簡単に入れるはずのない工房の鍵が開けられたままなのは、パトリックが誰も入ってこないと思っているからだ。この地下にいるのは、パトリックとミシェルのみ。ならばミシェルもこの中にいるということだろう。
ラルが付いているから最悪の事態にはなっていないだろうが、身体は無事でも心もそうだとは限らない。
ラファエルは逸る気持ちを必死で抑えながら、影達と共に工房の中に入る。
絵の具の匂いが充満する室内にたくさん並べられている絵画は、全て廊下に飾ってあったものと同じ小麦畑だ。余程思い入れがあるのだろう。
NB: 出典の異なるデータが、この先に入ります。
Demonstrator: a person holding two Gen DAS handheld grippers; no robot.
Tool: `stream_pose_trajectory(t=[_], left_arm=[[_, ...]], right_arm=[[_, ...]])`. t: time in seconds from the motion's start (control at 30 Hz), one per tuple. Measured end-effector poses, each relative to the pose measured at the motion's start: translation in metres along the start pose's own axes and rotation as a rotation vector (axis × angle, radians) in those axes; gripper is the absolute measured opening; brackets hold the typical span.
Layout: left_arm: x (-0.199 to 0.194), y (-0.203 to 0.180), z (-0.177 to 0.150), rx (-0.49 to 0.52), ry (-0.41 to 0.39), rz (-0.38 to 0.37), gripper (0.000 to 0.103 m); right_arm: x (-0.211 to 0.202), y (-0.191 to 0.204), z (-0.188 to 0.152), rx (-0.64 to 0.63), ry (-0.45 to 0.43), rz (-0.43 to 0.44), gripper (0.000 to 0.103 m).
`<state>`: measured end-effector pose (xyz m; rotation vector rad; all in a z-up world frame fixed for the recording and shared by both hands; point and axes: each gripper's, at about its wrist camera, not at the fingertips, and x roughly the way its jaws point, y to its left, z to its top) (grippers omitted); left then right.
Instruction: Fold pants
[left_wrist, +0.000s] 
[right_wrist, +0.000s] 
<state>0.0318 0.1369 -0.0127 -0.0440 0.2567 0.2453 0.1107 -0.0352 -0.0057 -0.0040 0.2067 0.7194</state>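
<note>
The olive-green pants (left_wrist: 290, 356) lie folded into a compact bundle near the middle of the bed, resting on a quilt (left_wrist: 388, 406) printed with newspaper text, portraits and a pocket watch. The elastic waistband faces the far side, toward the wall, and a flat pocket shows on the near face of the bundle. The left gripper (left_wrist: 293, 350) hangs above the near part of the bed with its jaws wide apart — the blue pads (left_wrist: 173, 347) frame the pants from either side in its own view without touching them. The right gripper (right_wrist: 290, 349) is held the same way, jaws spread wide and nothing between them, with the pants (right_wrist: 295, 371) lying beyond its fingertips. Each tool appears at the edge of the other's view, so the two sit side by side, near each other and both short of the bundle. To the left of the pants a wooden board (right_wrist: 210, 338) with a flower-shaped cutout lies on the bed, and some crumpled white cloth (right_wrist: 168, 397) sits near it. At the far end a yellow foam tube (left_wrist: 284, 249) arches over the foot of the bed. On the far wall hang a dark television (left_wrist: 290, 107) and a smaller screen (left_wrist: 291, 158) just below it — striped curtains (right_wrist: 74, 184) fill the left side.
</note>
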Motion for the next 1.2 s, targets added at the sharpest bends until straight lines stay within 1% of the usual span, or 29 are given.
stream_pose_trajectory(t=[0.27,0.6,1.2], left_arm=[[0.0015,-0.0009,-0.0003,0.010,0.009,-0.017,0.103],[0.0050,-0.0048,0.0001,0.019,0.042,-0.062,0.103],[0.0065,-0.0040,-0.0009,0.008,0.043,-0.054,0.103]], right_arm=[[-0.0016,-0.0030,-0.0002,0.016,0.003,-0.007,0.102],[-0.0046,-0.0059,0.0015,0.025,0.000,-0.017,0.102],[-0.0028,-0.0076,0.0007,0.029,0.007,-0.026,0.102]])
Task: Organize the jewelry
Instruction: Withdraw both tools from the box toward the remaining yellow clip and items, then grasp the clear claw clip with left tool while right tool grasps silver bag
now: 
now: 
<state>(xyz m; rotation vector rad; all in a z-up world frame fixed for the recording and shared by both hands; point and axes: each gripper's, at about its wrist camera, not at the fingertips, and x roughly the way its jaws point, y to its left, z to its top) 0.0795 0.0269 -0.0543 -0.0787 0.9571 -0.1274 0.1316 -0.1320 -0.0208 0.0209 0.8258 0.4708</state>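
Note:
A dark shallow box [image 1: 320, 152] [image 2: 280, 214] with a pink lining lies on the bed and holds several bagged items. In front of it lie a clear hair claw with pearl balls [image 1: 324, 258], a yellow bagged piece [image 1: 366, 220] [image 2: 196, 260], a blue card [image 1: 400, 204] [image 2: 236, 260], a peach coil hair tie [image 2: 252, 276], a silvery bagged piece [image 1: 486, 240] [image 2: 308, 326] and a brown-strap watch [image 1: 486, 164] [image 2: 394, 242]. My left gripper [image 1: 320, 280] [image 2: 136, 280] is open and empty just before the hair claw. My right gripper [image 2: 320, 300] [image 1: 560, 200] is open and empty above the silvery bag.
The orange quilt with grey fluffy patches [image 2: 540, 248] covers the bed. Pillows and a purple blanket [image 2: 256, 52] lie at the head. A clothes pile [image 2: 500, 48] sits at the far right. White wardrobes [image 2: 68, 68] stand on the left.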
パトリック本人に聞かなくてもそれがエステルとの思い出なのだろうと思える程度には、ラファエルはパトリックのことを理解していた。
「ここにはいない……なら、奥かな」
工房の奥には、もう一つ扉がある。
その先にこそパトリックに重要なものがあるのだろうということは分かっていた。
ラファエルはまっすぐに歩いて行き、扉に手を掛ける。思いきり開けると、そこにはたくさんのミシェルが並んでいた。
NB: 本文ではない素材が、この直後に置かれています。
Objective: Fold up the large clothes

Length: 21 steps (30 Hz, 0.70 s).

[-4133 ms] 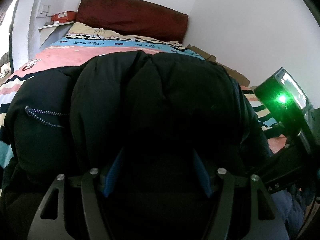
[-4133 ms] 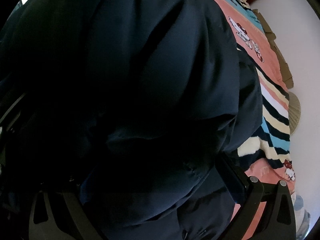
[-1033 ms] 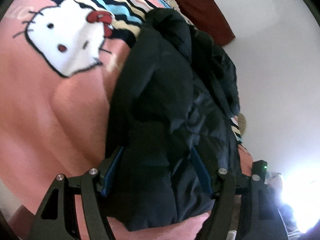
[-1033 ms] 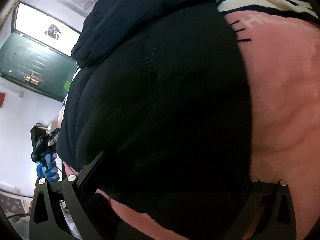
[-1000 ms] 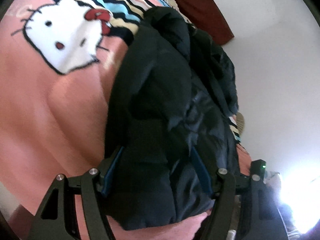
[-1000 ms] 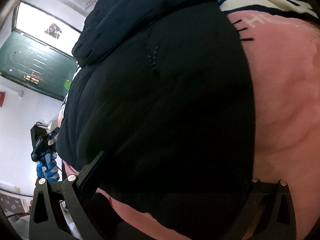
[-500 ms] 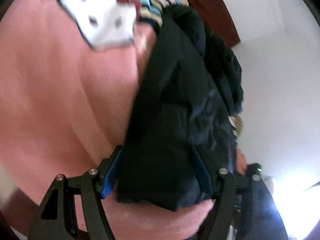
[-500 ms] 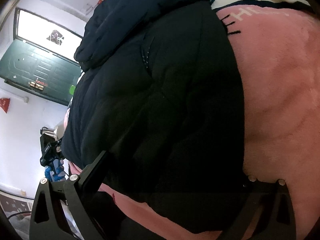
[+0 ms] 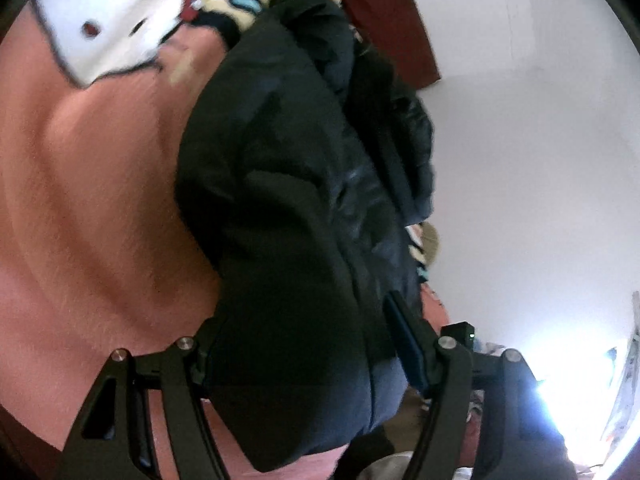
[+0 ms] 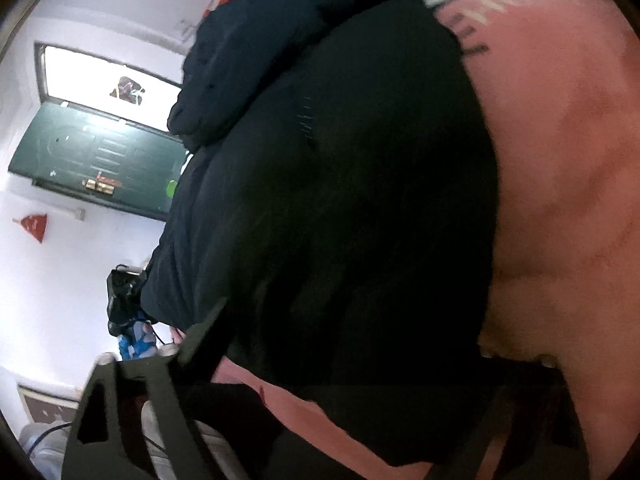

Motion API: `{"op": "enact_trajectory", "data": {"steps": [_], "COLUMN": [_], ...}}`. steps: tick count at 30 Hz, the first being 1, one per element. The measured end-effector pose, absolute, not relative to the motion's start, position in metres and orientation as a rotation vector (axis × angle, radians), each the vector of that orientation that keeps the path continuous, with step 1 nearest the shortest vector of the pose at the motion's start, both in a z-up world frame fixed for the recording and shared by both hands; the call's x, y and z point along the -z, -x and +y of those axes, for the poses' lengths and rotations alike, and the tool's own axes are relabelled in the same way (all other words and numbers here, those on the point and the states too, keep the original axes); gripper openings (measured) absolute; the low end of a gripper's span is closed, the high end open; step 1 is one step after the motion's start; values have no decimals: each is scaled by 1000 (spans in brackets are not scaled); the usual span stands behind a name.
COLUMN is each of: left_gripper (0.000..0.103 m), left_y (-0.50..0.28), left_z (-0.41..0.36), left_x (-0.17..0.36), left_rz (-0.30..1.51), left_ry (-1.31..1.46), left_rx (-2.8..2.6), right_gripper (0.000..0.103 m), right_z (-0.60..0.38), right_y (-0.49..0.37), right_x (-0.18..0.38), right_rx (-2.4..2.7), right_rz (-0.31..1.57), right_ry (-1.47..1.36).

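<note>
A black padded jacket (image 9: 280, 200) lies folded lengthwise on a pink blanket (image 9: 80, 200). Its near end hangs over the bed's edge. My left gripper (image 9: 306, 344) holds that thick end, both fingers pressed into its sides and the left pad buried in fabric. In the right wrist view the same jacket (image 10: 340, 200) fills the frame. My right gripper (image 10: 360, 352) straddles the other side of the near end, jaws closing with the jacket between them. Its left finger (image 10: 204, 340) sits at the jacket's edge, and the right finger is lost in shadow.
The blanket (image 10: 560, 160) carries a white cat print (image 9: 112, 28) and stripes toward a dark red headboard (image 9: 384, 20). A white wall (image 9: 520, 160) runs along the bed's far side. A green door (image 10: 92, 160) stands across the room.
The left gripper has tilted and dipped slightly with the jacket end still between its fingers. The right gripper's fingers have come inward around the jacket.
</note>
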<state>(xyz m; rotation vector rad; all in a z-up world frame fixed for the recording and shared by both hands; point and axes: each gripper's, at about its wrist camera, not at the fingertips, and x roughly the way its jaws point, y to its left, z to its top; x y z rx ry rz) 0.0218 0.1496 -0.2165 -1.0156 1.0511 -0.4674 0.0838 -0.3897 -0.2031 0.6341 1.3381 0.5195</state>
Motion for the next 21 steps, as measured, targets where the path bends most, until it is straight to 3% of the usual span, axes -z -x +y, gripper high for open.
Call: {"op": "enact_trajectory", "data": {"steps": [6, 10, 12, 14, 21], "left_gripper": [61, 35, 28, 23, 18], "left_y": [-15, -19, -20, -17, -40], "left_z": [144, 136, 130, 130, 117], "left_x": [218, 199, 185, 173, 109], "left_rz": [1039, 1027, 1017, 1005, 893], "left_ry": [1012, 941, 902, 881, 849], "left_rx": [423, 398, 397, 404, 467], "right_gripper": [67, 43, 31, 26, 20], "right_z": [-387, -381, -382, -380, -384], "right_y": [-80, -81, -78, -78, -97], "right_x": [214, 211, 207, 198, 144], "right_rx": [-515, -546, -559, -577, -648], "right_rz": [1382, 1364, 1342, 1311, 1133], "right_ry": [-646, -677, -680, -677, -696]}}
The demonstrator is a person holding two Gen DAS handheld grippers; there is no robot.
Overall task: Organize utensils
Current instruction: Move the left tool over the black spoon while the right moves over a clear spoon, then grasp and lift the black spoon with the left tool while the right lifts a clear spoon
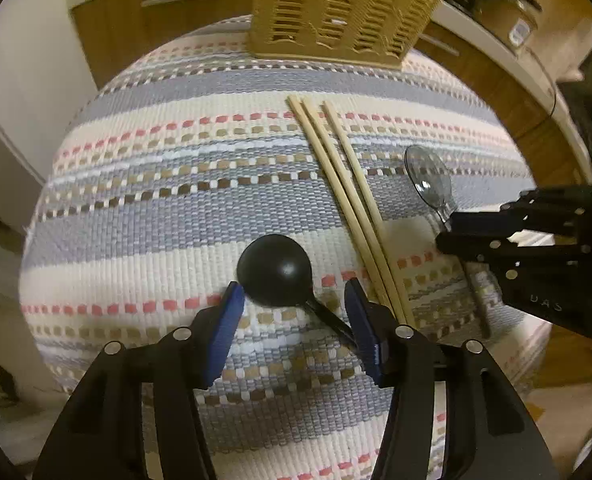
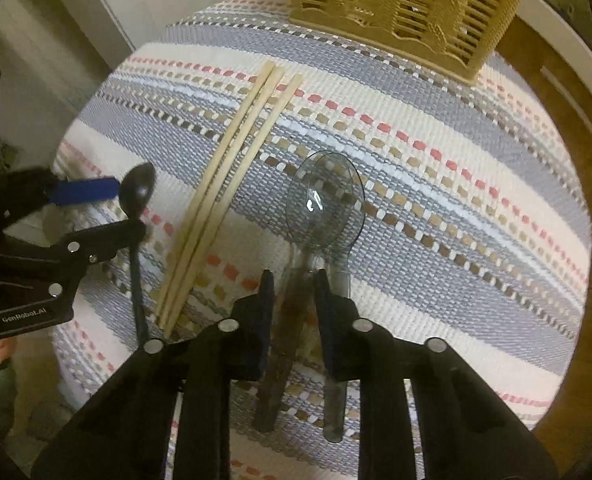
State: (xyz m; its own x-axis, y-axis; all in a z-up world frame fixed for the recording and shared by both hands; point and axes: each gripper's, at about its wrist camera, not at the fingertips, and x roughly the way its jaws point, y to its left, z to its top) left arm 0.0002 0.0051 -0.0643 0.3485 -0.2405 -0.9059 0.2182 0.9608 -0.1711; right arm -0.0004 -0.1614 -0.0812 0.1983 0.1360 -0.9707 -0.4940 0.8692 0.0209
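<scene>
Wooden chopsticks (image 1: 346, 200), three, lying beside one black spoon (image 1: 274, 270) between parted left tongs (image 1: 292, 304), right tongs (image 2: 294, 292) pinching one of two clear spoons (image 2: 324, 200), one basket (image 1: 344, 8) standing behind.

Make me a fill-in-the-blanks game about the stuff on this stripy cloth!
1. The left gripper hovers over the ____ spoon.
2. Between the two spoons lie ____ wooden chopsticks.
3. The right gripper has a ____ spoon between its fingers.
4. At the far end of the cloth stands a woven ____.

Missing words: black; three; clear; basket
</scene>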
壁に沿って並んでいるそれらが人形であると気付くのにかかった時間は数秒のこと。
ラファエルはそれらの中にあって、唯一生命力を持って動いているミシェルの姿から目が離せなかった。
アクアマリン色の瞳が、部屋中に溢れている青い宝石のどれよりも澄んだ色でラファエルを見つめている。柔らかな茶色い髪は、触れたらきっとするりと逃げていくだろう。
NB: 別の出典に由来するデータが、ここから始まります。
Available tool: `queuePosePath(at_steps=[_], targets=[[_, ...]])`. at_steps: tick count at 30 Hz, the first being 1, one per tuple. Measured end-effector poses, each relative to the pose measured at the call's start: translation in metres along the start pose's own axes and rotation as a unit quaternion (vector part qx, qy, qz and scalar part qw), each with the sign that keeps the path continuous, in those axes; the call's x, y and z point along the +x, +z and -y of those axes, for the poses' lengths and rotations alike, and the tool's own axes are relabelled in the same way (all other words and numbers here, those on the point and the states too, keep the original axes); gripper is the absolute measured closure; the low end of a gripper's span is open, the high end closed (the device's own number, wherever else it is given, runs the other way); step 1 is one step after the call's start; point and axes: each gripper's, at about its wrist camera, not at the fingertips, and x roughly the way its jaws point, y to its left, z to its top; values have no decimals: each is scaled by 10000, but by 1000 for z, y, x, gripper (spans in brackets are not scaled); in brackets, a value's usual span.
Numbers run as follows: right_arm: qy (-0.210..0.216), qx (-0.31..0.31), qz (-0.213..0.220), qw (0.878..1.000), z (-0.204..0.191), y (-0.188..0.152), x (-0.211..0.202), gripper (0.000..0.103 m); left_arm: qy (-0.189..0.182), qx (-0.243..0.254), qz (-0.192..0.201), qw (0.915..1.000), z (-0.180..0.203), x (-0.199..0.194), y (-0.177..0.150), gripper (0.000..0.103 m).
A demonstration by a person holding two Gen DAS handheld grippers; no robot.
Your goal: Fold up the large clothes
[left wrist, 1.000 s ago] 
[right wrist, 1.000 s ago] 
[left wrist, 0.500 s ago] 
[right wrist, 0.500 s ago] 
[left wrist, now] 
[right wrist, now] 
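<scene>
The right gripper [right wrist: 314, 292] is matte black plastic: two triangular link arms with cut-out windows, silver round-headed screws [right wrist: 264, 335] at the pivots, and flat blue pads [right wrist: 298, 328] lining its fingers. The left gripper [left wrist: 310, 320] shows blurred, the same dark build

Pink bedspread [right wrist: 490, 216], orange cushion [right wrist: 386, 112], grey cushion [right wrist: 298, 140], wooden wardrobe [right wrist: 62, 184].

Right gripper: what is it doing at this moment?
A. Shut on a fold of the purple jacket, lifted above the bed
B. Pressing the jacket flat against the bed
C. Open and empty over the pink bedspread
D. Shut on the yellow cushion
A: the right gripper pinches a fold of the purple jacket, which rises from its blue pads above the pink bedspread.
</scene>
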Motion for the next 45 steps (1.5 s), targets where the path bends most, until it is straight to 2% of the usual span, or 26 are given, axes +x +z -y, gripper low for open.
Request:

簡単に思い通りにならない、誰より儚い美貌なのに、強く逞しいラファエルの唯一。
「ミシェル」
呼びかけた声は僅かに掠れ、焦りの色が滲む。
「──……あ……」
ミシェルの瞳が、音と共にきらりと光った。
ミシェルはふらつく足で、ラファエルに駆け寄ってくる。
ラファエルも今すぐミシェルを抱き締めたいが、このままでは転んでしまうかもしれない。ラファエルは慌てて両手を伸ばして、ミシェルの身体を抱き留めた。
縋り付くように、ラファエルの背中にミシェルの細い腕が回される。
「ミシェル」
「ラファエル様……!」
心臓をぎゅっと掴まれたかのように、胸が痛かった。この痛みはきっとどんな痛み止めを飲んでも決して解決しないだろう。
ラファエルも、この愛しい痛みならばいつまでも抱き締めていたい。
会いたかった。
その目が見たかった。
何より、無事な姿を確認したかった。
ミシェルの涙が、ラファエルのシャツに吸い込まれていく。
「無茶をして、ごめんなさい……!」
「無茶をさせて、すまなかった……!」
互いに口をついた謝罪の言葉に、そんな場合ではないというのに、ミシェルとラファエルは同時に小さく吹き出した。そんな小さなことでも、ミシェルが笑ってくれていることに、ラファエルは僅かに安堵する。
壊してしまわなくて、良かった。
ラファエルのいないところで壊されてしまわなくて、本当に良かった。
ラファエルはようやく取り戻した愛しい存在に温もりを分け与えるように、唇をそっと触れ合わせる。
ミシェルもラファエルを求めてくれている。
そのことが、どうしようもなく嬉しかった。